- [Given material]:
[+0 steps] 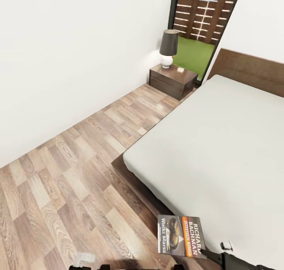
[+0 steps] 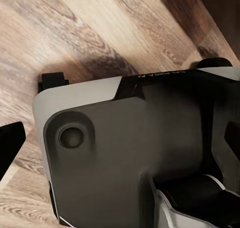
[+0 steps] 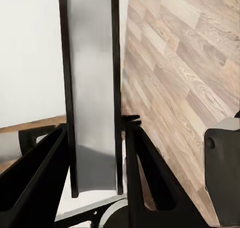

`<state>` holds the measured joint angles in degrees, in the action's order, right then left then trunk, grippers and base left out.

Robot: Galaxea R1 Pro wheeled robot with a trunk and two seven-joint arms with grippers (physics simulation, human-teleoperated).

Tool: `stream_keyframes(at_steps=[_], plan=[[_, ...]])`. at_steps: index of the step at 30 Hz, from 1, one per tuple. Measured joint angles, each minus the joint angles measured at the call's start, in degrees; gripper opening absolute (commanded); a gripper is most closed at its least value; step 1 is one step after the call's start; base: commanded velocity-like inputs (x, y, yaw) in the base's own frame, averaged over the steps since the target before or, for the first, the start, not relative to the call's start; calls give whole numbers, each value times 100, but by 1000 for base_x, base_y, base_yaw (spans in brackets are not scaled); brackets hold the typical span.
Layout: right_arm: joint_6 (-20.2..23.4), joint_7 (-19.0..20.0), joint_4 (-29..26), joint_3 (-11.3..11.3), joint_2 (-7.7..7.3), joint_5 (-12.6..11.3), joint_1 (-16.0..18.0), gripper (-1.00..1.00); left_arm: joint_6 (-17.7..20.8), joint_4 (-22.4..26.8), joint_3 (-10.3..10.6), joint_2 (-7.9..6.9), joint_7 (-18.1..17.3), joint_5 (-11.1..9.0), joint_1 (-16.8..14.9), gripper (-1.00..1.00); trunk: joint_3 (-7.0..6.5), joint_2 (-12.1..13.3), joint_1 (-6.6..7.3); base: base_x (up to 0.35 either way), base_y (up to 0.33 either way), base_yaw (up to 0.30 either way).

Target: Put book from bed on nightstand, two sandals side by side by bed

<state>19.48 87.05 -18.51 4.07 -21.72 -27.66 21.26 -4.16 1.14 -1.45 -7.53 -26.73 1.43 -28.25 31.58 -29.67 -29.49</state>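
1. My right gripper (image 3: 95, 153) has its two black fingers (image 3: 42, 163) pinching the book (image 1: 182, 236) by its edge; I cannot tell the state of my left gripper.
2. The book hangs beside the bed (image 1: 221, 144), over its near side edge and the wood floor (image 1: 71, 175).
3. The nightstand (image 1: 172, 79) stands at the bed's head corner, a lamp (image 1: 168, 48) on its top.

black fingers (image 3: 150, 183); grey-white rounded housing (image 2: 125, 153)
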Motion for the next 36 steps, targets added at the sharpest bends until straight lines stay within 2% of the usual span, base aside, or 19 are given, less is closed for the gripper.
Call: stream_keyframes(at_steps=[2, 36], plan=[[7, 282, 7, -15, -1, 24, 0, -100, 0, 0, 0, 7, 0, 0, 0, 100, 5, 0, 0, 0, 0, 276], [-2, 283, 8, -17, 7, 46, 1, -100, 0, 0, 0, 16, 0, 0, 13, 100, 86, 0, 0, 0, 0, 277]])
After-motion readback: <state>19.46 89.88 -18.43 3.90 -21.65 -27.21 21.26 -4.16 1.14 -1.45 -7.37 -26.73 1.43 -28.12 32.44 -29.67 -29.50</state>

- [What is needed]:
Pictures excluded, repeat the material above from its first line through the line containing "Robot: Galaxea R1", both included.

- [Output of the exercise]:
[+0 steps] 
[+0 steps] 
[+0 steps] 

`<state>` holds the measured joint angles in degrees, in the action's order, right then left then trunk, grippers and base left out.

Robot: Galaxea R1 Pro wheeled robot with a trunk and two seven-joint arms with grippers (physics simulation, human-teleoperated).

With the answer given, the exercise is closed.